We have made considerable progress as a system in advancing data responsibility in recent years. However, gaps remain between global frameworks for data responsibility and their practical application in humanitarian settings. Because the humanitarian data ecosystem is inherently interconnected, no individual organization can tackle these challenges alone. While each organization is responsible for its own data, humanitarians need system-wide guidance to inform individual and collective action and uphold a high standard for data responsibility in different operating environments.
In view of this, OCHA supported the establishment of a Sub-Group on Data Responsibility under the IASC in January of this year to develop joint, system-wide Operational Guidance on Data Responsibility in Humanitarian Action. The Sub-Group has been co-led by the International Organization for Migration, the OCHA Centre for Humanitarian Data, and the United Nations High Commissioner for Refugees and comprises twenty member organizations representing different stakeholders from across the humanitarian system.

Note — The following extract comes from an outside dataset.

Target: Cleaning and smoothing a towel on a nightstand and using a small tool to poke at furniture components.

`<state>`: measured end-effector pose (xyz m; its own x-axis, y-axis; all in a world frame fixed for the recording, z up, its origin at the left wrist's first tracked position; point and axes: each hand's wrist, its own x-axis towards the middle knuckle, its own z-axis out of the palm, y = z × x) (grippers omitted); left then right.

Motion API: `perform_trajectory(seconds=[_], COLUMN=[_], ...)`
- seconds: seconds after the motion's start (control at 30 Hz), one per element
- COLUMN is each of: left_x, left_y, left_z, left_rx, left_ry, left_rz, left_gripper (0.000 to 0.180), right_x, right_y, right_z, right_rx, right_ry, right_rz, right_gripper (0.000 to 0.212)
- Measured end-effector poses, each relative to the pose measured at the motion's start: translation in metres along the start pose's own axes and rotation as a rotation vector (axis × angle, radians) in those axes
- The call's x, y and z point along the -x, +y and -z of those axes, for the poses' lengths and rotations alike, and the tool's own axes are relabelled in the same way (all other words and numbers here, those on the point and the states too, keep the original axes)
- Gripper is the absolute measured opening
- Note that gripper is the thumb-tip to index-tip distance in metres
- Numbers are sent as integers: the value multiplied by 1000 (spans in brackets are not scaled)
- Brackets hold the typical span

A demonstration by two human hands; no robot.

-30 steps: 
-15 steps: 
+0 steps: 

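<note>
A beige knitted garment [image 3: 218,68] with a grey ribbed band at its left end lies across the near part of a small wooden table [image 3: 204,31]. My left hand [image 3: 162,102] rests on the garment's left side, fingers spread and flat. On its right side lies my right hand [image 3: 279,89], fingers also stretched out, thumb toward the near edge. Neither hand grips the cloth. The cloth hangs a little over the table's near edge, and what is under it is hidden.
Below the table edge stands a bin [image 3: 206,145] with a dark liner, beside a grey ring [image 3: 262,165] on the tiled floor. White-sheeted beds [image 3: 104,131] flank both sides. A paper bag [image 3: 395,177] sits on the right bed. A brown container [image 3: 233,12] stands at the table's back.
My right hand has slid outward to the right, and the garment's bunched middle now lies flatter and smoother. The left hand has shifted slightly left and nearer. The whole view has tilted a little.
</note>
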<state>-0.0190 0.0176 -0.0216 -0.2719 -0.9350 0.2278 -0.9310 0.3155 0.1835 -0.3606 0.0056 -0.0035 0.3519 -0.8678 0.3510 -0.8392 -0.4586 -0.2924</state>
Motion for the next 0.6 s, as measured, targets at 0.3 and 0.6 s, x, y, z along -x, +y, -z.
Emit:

The operational guidance aims to consolidate the current policies and practices of humanitarian partners in the area of data responsibility. This includes agreeing on common frameworks for information and data sensitivity classification, data incident management, and practices to reduce the risk of sensitive data before sharing it, among other key topics.

The operational guidance is now in the final stage of review and I look forward to seeing how the sector collectively advances this critical work.

OCHA will continue to support the development of practical guidance, provide technical advisory support to OCHA and partners on the adoption of responsible data practices, prototype technical tools for the management of sensitive data, and convene partners across the humanitarian system for discussions like this one.

Once again, thank you to DG ECHO for your catalytic support to this work over the past two years. In addition to the concrete results of our collaboration, your foundational investment has mobilized additional support from other donor states and humanitarian organizations for this critical area of work. Notably, the Humanitarian Data and Trust Initiative -- launched earlier this year by the Government of Switzerland, the ICRC, and OCHA -- will serve as an important platform for accelerating collective action on data responsibility.

It is now my pleasure to welcome Mr. Juha Auvinen, Deputy Director from DG ECHO, to deliver his opening remarks.